The main building, founded by Edward VI in 1552, on the site of a Franciscan friary, stood on Newgate Street close to the prison burnt down by the Gordon Rioters in 1780. To the south rose the dome of St Paul’s, to the east was the Bank of England, to the west the Smithfield Meat Market and the Inns of Court. The boys ate together in the Great Hall with pictures of its benefactors gazing down upon them, attended the church in a special gallery above the nave, and played in a walled and cloistered courtyard. Except on leave-days they were forbidden to go out into the city streets – though there are early records of Coleridge’s truancy – and there was a single long vacation of three weeks during the summer.
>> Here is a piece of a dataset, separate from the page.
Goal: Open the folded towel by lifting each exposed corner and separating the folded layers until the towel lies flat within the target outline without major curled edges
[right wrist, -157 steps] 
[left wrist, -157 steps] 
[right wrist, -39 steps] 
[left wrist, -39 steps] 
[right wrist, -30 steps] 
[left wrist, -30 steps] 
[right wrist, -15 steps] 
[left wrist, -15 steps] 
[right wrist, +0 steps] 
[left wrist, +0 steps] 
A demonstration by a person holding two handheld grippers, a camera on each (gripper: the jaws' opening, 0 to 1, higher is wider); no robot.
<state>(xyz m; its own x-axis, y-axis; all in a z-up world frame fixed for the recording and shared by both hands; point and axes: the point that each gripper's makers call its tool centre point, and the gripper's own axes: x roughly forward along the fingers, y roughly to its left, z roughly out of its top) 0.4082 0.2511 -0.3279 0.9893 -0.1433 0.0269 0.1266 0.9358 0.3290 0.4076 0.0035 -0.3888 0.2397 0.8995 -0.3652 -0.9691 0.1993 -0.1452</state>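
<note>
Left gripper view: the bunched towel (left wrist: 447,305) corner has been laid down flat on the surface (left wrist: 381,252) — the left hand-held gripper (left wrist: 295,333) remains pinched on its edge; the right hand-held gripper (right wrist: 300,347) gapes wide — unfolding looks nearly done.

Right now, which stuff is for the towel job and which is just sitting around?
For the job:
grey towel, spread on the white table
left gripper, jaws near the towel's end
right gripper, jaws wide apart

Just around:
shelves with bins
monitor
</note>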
Of the three main school divisions, the Writing School prepared boys for commercial apprenticeships at the age of fourteen or fifteen; the Mathematical and Drawings Schools sent boys into the navy and the East India Company at the age of sixteen; and the Grammar School retained the brightest pupils for professional careers in the law, the army, or the Church. The most gifted of these, directly supervised by James Bowyer, were put into a Classical Sixth Form, known as the Deputy Grecians, and from there three or four boys a year – distinguished as the Grecians, with special uniforms and privileges – would go on to Oxford or Cambridge.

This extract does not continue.